Since then, I have found real friendships. Some of these friends also have Inflammatory Bowel Disease and others do not, but the basis of our friendship is a mutual respect and showing of support towards the other person.
AB: In high school, my weight often fluctuated depending on if my Crohn’s was flaring or if I was taking steroids. When I weighed less than 70 pounds, people assumed I had an eating disorder. One person even told me that I looked like a Holocaust survivor because of how skinny I was and how sickly I looked. That was one of the worst things someone has said to me about my Crohn’s.
Several months later, after I had been taking steroids to treat my Crohn’s post-surgery, I gained a ton of weight and my cheeks swelled due to the steroids. Some of the same people who, at one point, thought I had an eating disorder were now calling me “chipmunk cheeks.”
Although it was difficult to go to school and have ignorant people judge me based on my appearance, it emphasized the importance of spreading awareness and educating others.

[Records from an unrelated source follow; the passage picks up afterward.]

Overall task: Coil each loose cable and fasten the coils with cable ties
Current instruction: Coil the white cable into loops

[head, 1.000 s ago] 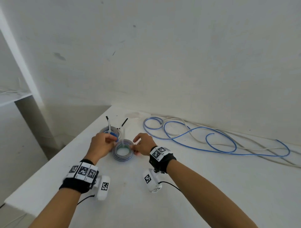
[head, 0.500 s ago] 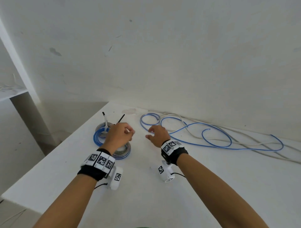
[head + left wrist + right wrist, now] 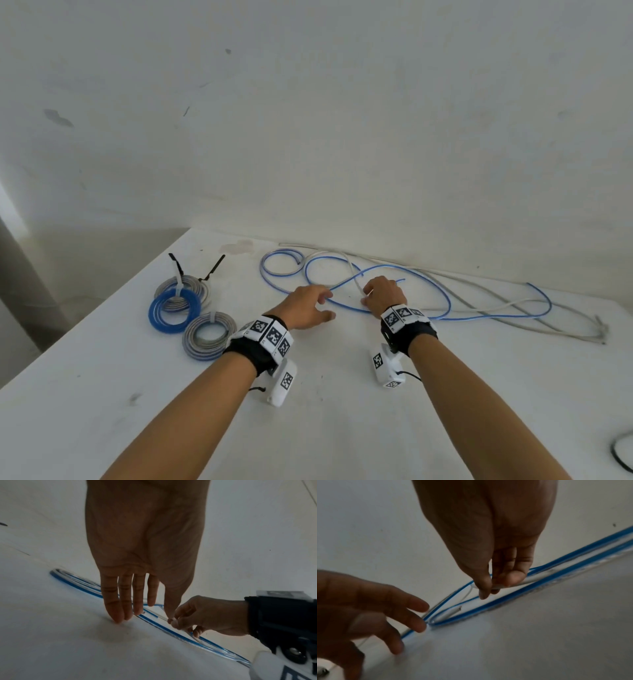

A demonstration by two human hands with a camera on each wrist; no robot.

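A white table (image 3: 342,428) stands against a plain white wall (image 3: 342,120). The right hand (image 3: 383,296) pinches a white cable (image 3: 527,580) between thumb and fingertips, just above the tabletop. The left hand (image 3: 305,308) is spread flat with straight fingers (image 3: 112,601), their tips touching the table beside a loose blue cable (image 3: 428,284) and gripping nothing. That blue cable sprawls in wide loops to the right and far side, tangled with the white one and a grey cable (image 3: 496,308). To the left lie three tied coils: a blue coil (image 3: 154,317), a grey coil (image 3: 233,327) nearer, and another grey coil (image 3: 203,289) behind.
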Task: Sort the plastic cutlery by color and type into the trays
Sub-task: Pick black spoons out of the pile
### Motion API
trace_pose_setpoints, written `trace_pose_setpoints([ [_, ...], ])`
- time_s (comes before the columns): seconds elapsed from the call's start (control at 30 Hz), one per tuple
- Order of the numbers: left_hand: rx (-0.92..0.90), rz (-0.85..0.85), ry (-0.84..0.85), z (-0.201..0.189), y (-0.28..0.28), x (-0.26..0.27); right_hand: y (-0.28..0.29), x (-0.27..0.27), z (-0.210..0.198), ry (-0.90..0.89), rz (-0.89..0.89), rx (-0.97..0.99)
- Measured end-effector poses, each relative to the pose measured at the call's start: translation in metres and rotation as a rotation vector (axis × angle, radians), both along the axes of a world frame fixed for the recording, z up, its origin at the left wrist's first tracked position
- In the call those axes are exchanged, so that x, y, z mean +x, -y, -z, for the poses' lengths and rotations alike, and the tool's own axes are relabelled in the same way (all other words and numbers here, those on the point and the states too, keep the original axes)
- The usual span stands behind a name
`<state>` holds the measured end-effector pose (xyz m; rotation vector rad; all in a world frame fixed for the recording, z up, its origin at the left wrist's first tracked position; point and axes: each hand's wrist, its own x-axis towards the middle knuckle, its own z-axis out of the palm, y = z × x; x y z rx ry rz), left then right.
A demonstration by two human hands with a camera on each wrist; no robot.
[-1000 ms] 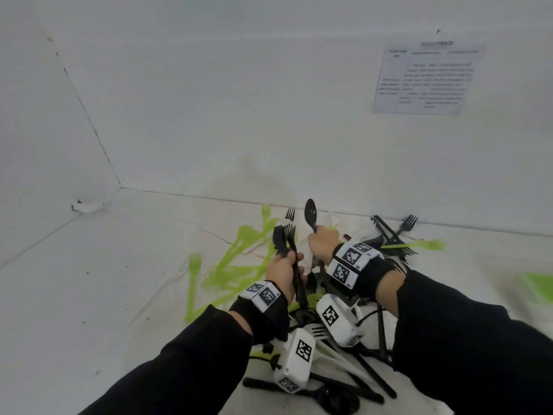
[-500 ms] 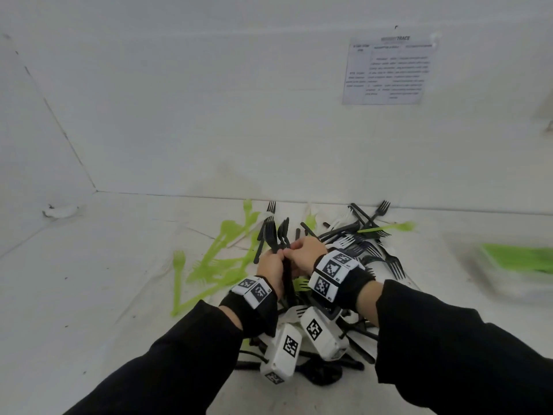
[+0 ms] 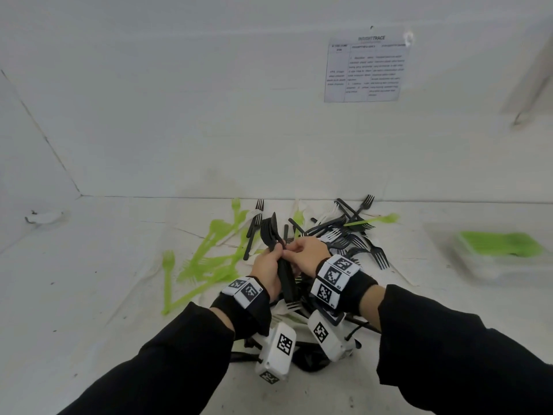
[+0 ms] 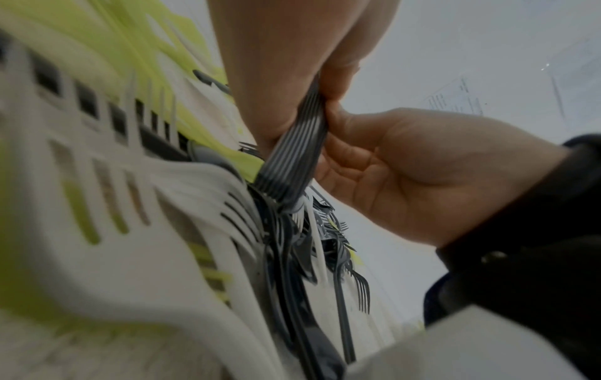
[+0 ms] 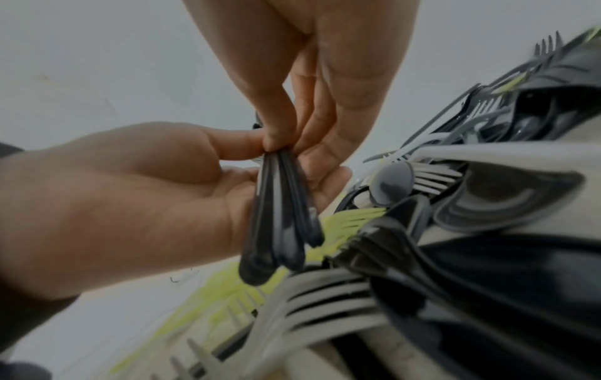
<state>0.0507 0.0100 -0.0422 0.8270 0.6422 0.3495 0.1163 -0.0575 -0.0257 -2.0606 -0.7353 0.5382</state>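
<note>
Your left hand (image 3: 267,269) is wrapped around a bundle of black forks (image 3: 276,259), tines up, handles running down past your palm. Your right hand (image 3: 309,254) pinches the same bundle from the other side, thumb and fingertips closed on the handles just beside your left thumb; the left wrist view shows the stacked handles (image 4: 296,154) squeezed between both hands.

To do this well, I'd square the handles so the forks nest flat, keep the left grip firm near the middle, and use the right fingertips only to tap strays into line. Check for a spoon among the forks before you carry the bundle off; from these views I can't tell whether one is mixed in.

Below your wrists lies the unsorted heap (image 3: 344,235) of black and white pieces, with green cutlery (image 3: 209,259) spread to its left on the worktop (image 3: 89,280). A clear tray (image 3: 496,259) holding green pieces sits well apart to the right.

Compared with a second ago, your right hand has stopped holding a black spoon up on its own and has closed in against the left, and the tray has come into sight.
</note>
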Motion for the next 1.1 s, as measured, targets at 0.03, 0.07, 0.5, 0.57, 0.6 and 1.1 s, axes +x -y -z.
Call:
trace_pose_setpoints([
  [0.03, 0.0, -0.012, 0.011, 0.0, 0.001, 0.001, 0.001, 0.001, 0.001, 0.003, 0.009, 0.008],
  [0.07, 0.0, -0.027, 0.017, 0.001, 0.001, 0.001, 0.001, 0.003, 0.003, 0.007, 0.023, 0.023],
  [0.5, -0.072, -0.115, -0.065, 0.01, -0.004, 0.014, 0.008, 0.023, -0.007, 0.048, -0.201, -0.132],
  [0.57, -0.04, -0.114, -0.086, 0.009, -0.004, 0.016, 0.008, 0.053, -0.013, 0.25, -0.147, -0.285],
  [0.6, -0.023, -0.109, -0.096, 0.008, -0.004, 0.017, 0.008, 0.071, -0.013, 0.318, -0.102, -0.363],
  [1.1, 0.018, -0.126, -0.175, 0.017, -0.011, 0.023, 0.02, 0.185, -0.005, 0.514, -0.108, -0.753],
])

With more education comes more understanding, and I have made sure to take every opportunity to better inform others.
C4C:What would your advice be to someone just diagnosed with the disease?
AB:While the disease may seem debilitating at times, and may feel impossible to overcome at others, there are a variety of reliable resources and people out there for guidance and support. You are not alone with this disease; there are an estimated 1.4 million Americans with Inflammatory Bowel Disease as well as millions with other chronic medical conditions.
Each of us has something we are hiding – often a critical part of ourselves that causes shame, yet a chronic illness like Inflammatory Bowel Disease should not be a shameful secret. Publicizing the condition removes the stigma, and as people become more educated, they grow more empathetic.
So, use your voice, share your story, seek out the best resources, educate yourself and others, and build a strong support system. These are all important elements in overcoming the disease, as are knowing that remission is achievable and that finding quality medical care is essential.
As difficult as it may be at times, try to always take a negative situation and turn it into a positive outcome. Take advantage of good opportunities and never let your illness define you.